Requires extra work when running the notebook as a script. As best I can tell, I would have to add CLI args to the notebook to enable running the cell

@avrittrohwer this works well for me. It allows me to run expensive cells via button click in a notebook, while running that cell by default, without a new CLI arg:

@app.cell(hide_code=True)
def _(
    mo,
):
    def execute_workflow(_):
        #...
        return True

    if not mo.running_in_notebook():
        success = execute_workflow(None)
        if not success:
            raise SystemExit(1)

    run_workflow = mo.ui.button(
        label="Execute Data Fetching Workflow", on_click=execute_workflow
    )
    mo.vstack([run_workflow])

    return execute_workflow, run_workflow

jonbeckman avatar Oct 15 '25 19:10 jonbeckman

I think about this issue quite a bit. I use the mo.ui.run_button approach in most of my notebooks at some point. It's ok, but a little awkward sometimes, especially with multiple stages of processing.

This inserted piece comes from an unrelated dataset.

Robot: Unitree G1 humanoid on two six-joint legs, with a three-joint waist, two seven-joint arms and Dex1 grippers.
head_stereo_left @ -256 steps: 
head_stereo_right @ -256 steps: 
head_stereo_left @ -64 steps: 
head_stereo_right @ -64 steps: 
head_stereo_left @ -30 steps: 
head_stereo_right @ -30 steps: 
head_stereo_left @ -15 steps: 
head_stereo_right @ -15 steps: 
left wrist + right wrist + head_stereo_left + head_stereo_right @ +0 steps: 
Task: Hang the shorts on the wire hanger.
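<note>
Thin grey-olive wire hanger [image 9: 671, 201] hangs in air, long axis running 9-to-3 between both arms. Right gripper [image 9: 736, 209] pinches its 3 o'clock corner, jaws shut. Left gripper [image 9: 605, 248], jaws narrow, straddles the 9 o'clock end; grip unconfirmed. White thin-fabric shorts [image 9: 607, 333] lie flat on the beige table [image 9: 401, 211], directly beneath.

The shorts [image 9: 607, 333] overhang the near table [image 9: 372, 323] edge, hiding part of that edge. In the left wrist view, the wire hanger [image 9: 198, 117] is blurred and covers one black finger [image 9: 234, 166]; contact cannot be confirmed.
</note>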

In my ideal world... A cell can be automatic, manual, or disabled. There is no notebook-wide setting; or it just sets the default for new cells. automatic and manual correspond to what are currently 'reactive' and 'lazy'. disabled is taken out of the DAG completely - basically treated as though it was commented out.

Of course it's not that simple, as combinations of dependencies of different modes have to be considered (plus staleness). But I'd be curious to hear others thoughts on this. My thinking is, I'd rather avoid having to talk about control flow or execution model with my sciencey colleagues, who aren't necessarily expert programmers, in an intro to marimo lecture.